◆ Data extracted from a collection ◆
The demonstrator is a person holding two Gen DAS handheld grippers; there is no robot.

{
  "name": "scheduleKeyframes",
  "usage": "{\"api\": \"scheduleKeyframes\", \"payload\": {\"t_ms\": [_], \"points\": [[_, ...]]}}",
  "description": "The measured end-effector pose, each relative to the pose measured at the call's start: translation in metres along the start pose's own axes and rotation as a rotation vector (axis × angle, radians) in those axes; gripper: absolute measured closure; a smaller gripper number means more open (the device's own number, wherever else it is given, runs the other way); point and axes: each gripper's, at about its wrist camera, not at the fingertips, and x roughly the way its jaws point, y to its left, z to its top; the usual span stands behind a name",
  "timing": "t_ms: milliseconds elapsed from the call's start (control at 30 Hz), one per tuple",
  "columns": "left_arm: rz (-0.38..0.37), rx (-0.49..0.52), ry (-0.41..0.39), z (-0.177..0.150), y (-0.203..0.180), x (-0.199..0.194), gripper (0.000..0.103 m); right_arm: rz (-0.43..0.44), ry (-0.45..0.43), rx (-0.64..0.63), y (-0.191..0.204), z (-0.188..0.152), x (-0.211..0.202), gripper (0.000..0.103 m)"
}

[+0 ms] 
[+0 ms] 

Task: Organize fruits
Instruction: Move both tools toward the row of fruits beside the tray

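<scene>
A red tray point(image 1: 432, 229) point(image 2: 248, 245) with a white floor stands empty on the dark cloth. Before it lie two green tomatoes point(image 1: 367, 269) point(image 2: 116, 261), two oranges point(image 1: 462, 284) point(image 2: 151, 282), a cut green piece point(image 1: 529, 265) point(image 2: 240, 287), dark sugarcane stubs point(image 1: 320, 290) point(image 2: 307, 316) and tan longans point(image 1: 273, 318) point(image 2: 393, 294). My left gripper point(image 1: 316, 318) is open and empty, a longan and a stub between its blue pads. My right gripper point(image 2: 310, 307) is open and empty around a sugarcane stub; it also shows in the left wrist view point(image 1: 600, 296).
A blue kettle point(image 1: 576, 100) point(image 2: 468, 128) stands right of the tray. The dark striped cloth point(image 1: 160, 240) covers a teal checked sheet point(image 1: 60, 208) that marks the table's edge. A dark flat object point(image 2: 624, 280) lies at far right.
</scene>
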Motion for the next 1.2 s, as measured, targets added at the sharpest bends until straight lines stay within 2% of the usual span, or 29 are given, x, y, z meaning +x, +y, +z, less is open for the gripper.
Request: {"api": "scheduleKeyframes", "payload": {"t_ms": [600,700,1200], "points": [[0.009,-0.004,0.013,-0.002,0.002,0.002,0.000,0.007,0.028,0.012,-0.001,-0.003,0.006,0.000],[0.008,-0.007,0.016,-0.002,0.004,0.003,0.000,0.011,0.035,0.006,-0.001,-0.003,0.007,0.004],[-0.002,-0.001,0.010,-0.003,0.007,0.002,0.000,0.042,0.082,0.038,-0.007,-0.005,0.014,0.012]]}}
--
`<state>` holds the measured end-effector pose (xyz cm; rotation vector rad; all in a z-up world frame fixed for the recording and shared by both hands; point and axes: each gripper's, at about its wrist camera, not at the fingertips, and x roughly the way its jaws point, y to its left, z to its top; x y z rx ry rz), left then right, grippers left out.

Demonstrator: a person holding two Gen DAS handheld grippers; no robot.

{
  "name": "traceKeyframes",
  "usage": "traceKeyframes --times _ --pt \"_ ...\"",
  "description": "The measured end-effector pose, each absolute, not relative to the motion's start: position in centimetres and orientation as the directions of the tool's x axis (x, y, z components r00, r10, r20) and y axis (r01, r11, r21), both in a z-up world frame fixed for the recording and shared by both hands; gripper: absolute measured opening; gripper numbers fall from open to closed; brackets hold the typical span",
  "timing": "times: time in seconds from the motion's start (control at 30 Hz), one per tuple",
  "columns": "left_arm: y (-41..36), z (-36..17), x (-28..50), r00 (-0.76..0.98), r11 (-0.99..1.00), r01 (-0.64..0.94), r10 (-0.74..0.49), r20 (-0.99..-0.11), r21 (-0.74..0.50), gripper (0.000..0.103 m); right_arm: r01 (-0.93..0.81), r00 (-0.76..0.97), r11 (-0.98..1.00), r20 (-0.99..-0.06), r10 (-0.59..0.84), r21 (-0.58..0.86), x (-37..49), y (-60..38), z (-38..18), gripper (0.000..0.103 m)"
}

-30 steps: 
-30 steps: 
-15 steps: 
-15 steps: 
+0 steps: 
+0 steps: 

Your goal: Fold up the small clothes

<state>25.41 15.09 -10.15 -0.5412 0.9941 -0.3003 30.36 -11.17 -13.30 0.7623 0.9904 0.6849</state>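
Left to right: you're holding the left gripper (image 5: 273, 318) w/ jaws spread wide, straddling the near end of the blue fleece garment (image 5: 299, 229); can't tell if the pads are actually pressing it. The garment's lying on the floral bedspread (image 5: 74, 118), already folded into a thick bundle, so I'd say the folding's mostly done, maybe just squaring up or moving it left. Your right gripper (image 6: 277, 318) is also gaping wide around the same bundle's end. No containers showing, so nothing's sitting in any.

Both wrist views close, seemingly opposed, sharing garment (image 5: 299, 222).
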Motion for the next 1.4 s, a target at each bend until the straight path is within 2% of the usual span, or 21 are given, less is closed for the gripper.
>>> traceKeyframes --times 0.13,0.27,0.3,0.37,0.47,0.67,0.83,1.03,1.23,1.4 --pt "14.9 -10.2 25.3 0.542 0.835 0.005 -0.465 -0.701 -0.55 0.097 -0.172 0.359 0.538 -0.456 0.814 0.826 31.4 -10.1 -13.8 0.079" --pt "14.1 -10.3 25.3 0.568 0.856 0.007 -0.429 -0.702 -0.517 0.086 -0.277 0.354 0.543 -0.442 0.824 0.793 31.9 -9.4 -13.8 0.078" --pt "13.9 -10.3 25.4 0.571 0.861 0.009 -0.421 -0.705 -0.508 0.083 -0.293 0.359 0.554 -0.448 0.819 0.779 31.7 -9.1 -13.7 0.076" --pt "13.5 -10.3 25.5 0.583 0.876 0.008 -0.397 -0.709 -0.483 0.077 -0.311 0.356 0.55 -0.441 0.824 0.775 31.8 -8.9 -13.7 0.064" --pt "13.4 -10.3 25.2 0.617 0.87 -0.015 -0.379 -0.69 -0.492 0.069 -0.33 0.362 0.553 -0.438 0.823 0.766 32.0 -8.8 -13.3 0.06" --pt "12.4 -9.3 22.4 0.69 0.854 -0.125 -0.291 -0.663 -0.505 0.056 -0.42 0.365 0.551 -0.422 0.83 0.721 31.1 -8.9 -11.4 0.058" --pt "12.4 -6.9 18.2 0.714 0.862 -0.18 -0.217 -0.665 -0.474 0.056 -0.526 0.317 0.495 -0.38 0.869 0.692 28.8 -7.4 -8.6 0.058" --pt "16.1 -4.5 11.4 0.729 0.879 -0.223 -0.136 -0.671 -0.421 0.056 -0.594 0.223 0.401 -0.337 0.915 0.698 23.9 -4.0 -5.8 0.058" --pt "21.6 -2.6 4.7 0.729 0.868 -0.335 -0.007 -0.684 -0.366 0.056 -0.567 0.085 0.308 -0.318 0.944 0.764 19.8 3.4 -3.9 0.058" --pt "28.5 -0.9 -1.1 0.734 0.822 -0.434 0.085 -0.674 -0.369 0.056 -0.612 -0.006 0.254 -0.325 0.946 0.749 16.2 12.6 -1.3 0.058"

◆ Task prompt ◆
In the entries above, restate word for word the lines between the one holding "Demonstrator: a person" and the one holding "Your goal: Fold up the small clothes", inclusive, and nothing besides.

◆ Final answer ◆
Demonstrator: a person holding two Gen DAS handheld grippers; no robot.

{
  "name": "traceKeyframes",
  "usage": "traceKeyframes --times _ --pt \"_ ...\"",
  "description": "The measured end-effector pose, each absolute, not relative to the motion's start: position in centimetres and orientation as the directions of the tool's x axis (x, y, z components r00, r10, r20) and y axis (r01, r11, r21), both in a z-up world frame fixed for the recording and shared by both hands; gripper: absolute measured opening; gripper numbers fall from open to closed; brackets hold the typical span",
  "timing": "times: time in seconds from the motion's start (control at 30 Hz), one per tuple",
  "columns": "left_arm: y (-41..36), z (-36..17), x (-28..50), r00 (-0.76..0.98), r11 (-0.99..1.00), r01 (-0.64..0.94), r10 (-0.74..0.49), r20 (-0.99..-0.11), r21 (-0.74..0.50), gripper (0.000..0.103 m); right_arm: r01 (-0.93..0.81), r00 (-0.76..0.97), r11 (-0.98..1.00), r20 (-0.99..-0.06), r10 (-0.59..0.84), r21 (-0.58..0.86), x (-37..49), y (-60..38), z (-38..18), gripper (0.000..0.103 m)"
}

-30 steps: 
-30 steps: 
-15 steps: 
-15 steps: 
+0 steps: 
+0 steps: 

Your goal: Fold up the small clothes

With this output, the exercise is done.